5. Value Function: The value function measures the long-term expected cumulative reward for an agent under a given policy. It helps the agent evaluate the quality of different states and guides policy updates.

6. Model: A model represents an internal representation of the environment and can be used to predict state transitions and rewards. Reinforcement learning methods with a model are referred to as model-based, while those without a model are called model-free.

The goal of reinforcement learning is to learn the optimal policy that maximizes cumulative rewards. The learning process typically involves iterations, where the agent interacts with the environment based on the current policy, collects experience data, and uses that data to update value functions and policies. Common reinforcement learning algorithms include Q-Learning [23], SARSA [24], Deep Q Network (DQN) [25] in deep reinforcement learning, Policy Gradient, and others.

When introducing the formula for Reinforcement Learning, the Bellman equation can be used to describe the recursive relationship of the value function. The Bellman equation is an important equation in reinforcement learning that describes the recursive nature of the value function.

The formula for a Bellman equation is as follows:

$V\left(s\right)={\displaystyle \underset{a}{\max }}\left({\displaystyle \sum _{s^{\prime },r}}p\left(s^{\prime },r|s,a\right)\left[r+\gamma V\left(s^{\prime }\right)\right]\right)(11)$

Here, V(s) is the value function of state s, representing the long-term expected return in state s. a is the action selected from the possible actions set in state s. p(s′, r|s, a) is the state transition probability function, representing the probability of transitioning to state s′ and receiving reward r given state s and action a. γ is the discount factor that balances the importance of immediate rewards and future rewards.

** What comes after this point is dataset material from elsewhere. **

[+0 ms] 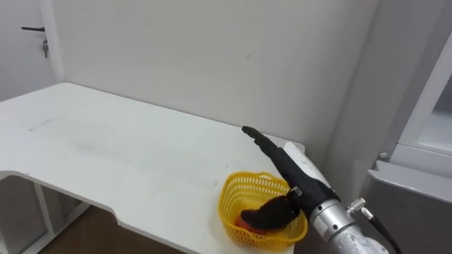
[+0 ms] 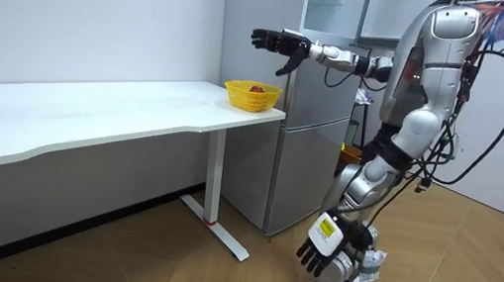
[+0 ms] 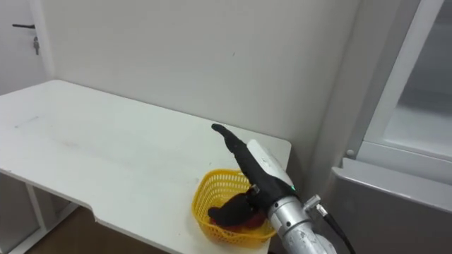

The Bellman equation expresses the recursive property of the value function, stating that the value of the current state can be computed by selecting the optimal action and considering the value of the next state. By iteratively solving the Bellman equation, the value function can be gradually updated and converge to the optimal value function.

In this equation, several other variables and symbols need to be explained:

s: State represents the current state of the environment. a: Action represents the action chosen by the agent in state s. s′: The next state represents the new state the environment transitions to after taking action a. r: Reward represents the immediate reward obtained by the agent during the state transition. p(s′, r|s, a): State transition probability function represents the probability of transitioning to state s′ and receiving reward r given state s and action a. γ: Discount factor balances the importance of future rewards, taking values between 0 and 1.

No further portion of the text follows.